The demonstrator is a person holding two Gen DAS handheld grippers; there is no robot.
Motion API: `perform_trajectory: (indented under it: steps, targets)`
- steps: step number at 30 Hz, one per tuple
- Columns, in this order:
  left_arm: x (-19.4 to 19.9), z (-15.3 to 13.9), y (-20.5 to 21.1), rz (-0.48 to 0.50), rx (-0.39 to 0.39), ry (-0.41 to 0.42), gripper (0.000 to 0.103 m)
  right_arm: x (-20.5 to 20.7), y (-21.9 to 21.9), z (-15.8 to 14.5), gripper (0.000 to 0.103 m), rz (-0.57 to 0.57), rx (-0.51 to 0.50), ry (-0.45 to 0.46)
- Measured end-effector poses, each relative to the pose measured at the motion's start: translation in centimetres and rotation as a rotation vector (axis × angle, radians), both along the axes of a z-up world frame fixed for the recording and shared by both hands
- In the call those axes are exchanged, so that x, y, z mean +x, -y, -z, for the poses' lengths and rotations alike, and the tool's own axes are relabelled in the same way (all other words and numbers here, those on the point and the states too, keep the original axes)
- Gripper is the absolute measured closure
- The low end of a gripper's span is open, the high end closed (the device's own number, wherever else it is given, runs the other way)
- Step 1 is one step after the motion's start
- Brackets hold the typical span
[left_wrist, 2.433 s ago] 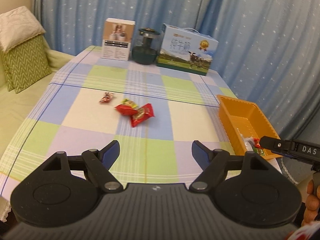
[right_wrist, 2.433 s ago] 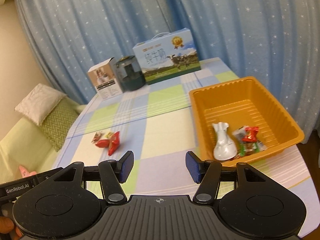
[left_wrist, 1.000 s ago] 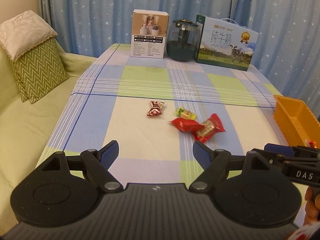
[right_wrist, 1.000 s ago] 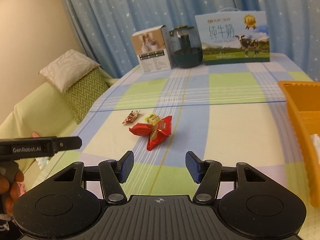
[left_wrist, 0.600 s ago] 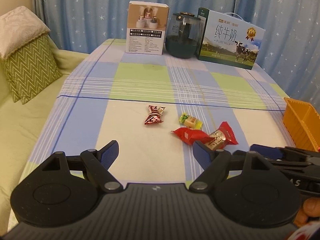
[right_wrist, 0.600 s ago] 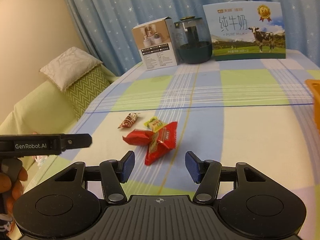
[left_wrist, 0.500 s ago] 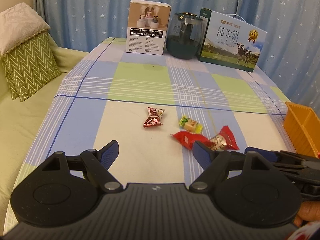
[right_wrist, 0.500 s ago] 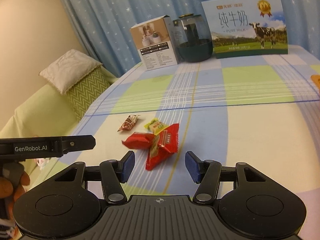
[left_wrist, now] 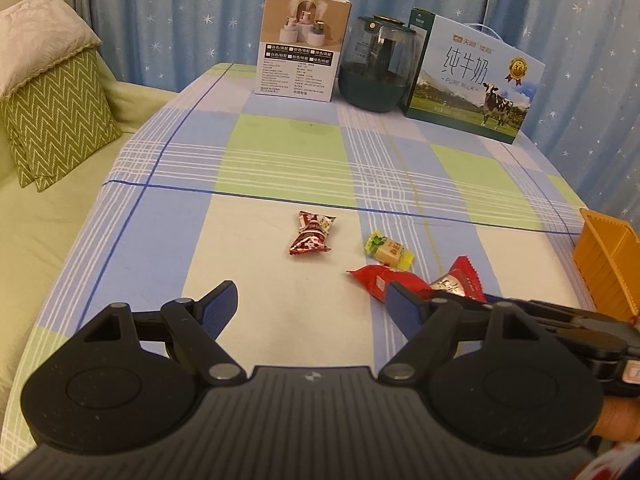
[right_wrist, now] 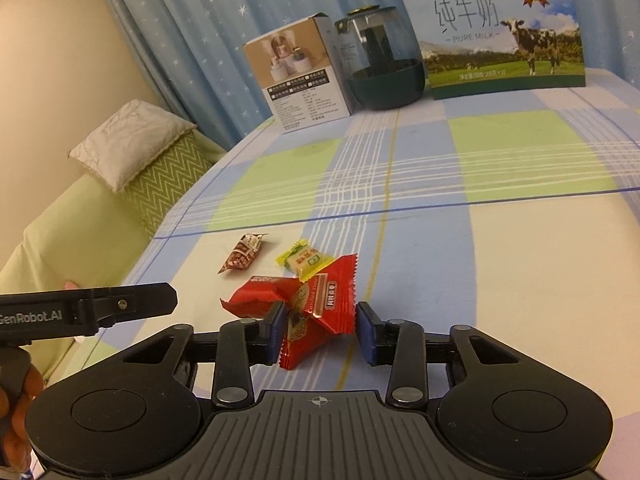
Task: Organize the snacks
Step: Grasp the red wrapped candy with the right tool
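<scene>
Both wrist cameras are looking forward and downward along their fingers across the blue-and-green checked tablecloth [left_wrist: 280,152] toward the star-print blue curtain [right_wrist: 224,20]. The right view is sitting closer, seemingly just above the red foil snack packets [right_wrist: 316,312]; both are sharing the cow-printed milk carton [left_wrist: 476,80].

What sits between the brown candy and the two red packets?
The yellow-green candy lies between the brown candy and the two red packets, touching the packets; both wrist views show it.

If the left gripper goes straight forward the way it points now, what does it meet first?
Probably the bare tablecloth. The open left gripper aims just left of the red packets; the brown candy lies further on.
</scene>
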State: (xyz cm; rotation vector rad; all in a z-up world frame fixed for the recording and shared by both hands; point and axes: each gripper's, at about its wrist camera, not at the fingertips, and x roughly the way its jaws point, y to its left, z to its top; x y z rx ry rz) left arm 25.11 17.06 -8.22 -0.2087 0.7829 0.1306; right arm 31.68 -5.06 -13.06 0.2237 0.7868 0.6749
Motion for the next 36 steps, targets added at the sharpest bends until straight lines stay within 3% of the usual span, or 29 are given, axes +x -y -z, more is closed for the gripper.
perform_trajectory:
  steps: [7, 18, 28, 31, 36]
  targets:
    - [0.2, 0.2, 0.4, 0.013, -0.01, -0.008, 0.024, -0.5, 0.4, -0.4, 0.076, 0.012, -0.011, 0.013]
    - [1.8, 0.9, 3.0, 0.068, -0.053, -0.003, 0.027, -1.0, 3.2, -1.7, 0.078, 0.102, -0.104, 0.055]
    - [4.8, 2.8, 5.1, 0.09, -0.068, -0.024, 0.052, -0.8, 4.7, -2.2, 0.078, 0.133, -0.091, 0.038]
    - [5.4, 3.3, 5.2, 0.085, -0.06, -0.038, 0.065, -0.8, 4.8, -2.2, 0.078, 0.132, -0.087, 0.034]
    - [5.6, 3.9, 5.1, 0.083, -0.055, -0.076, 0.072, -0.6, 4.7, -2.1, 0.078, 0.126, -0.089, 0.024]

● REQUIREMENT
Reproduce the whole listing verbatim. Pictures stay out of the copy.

● SOLUTION TO THE PROBLEM
The demonstrator is a person holding two Gen DAS handheld grippers; there is no robot.
Motion API: `perform_trajectory: (indented under it: steps, targets)`
- steps: step number at 30 Hz, one per tuple
- Columns, in this order:
  left_arm: x (-19.4 to 19.9), z (-15.3 to 13.9), y (-20.5 to 21.1), rz (-0.48 to 0.50), rx (-0.39 to 0.39), ry (-0.41 to 0.42), gripper (0.000 to 0.103 m)
  right_arm: x (-20.5 to 20.7), y (-21.9 to 21.9), z (-15.8 to 14.5), gripper (0.000 to 0.103 m), rz (-0.57 to 0.57), rx (-0.51 to 0.50), ry (-0.45 to 0.46)
- Measured end-effector poses, each relative to the pose measured at the motion's start: translation in centimetres and rotation as a rotation vector (axis × angle, radians), both along the axes of a z-up world frame fixed for the recording and shared by both hands
- In the call those axes are exchanged, so that x, y, z mean +x, -y, -z, for the poses' lengths and rotations alike, and the tool's own axes are relabelled in the same way (all other words and numbers here, those on the point and the states too, keep the original axes)
- Gripper is the absolute measured closure
- The low end of a gripper's span is open, the high end closed (the device's own number, wherever else it is given, runs the other way)
- Step 1 is one step after the motion's start
- Brackets hold the typical span
[left_wrist, 2.433 s ago] 
[right_wrist, 2.433 s ago] 
[left_wrist, 1.000 s ago] 
[right_wrist, 1.000 s ago] 
[left_wrist, 0.600 s ago] 
[right_wrist, 0.600 s ago] 
[left_wrist, 0.500 s ago] 
[right_wrist, 0.500 s ago] 
[left_wrist, now] 
[right_wrist, now] 
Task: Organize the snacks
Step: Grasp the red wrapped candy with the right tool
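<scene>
Both wrist cameras are looking forward and downward along their fingers across the blue-and-green checked tablecloth [left_wrist: 280,152] toward the star-print blue curtain [right_wrist: 224,20]. The right view is sitting closer, seemingly just above the red foil snack packets [right_wrist: 316,312]; both are sharing the cow-printed milk carton [left_wrist: 476,80].

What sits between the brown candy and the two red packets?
The yellow-green candy lies between the brown candy and the two red packets, touching the packets; both wrist views show it.

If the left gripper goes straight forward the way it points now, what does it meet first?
Probably the bare tablecloth. The open left gripper aims just left of the red packets; the brown candy lies further on.
</scene>
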State: (xyz cm; rotation vector rad; all in a z-up world frame fixed for the recording and shared by both hands; point and axes: each gripper's, at about its wrist camera, not at the fingertips, and x roughly the way its jaws point, y to its left, z to its top; x y z rx ry rz) left arm 25.11 17.06 -8.22 -0.2087 0.7829 0.1306; right arm 31.68 -5.06 -13.06 0.2237 0.7868 0.6749
Motion for the next 36 steps, targets added at the sharpest bends until straight lines stay within 3% of the usual span, or 29 are given, axes +x -y -z, more is closed for the gripper.
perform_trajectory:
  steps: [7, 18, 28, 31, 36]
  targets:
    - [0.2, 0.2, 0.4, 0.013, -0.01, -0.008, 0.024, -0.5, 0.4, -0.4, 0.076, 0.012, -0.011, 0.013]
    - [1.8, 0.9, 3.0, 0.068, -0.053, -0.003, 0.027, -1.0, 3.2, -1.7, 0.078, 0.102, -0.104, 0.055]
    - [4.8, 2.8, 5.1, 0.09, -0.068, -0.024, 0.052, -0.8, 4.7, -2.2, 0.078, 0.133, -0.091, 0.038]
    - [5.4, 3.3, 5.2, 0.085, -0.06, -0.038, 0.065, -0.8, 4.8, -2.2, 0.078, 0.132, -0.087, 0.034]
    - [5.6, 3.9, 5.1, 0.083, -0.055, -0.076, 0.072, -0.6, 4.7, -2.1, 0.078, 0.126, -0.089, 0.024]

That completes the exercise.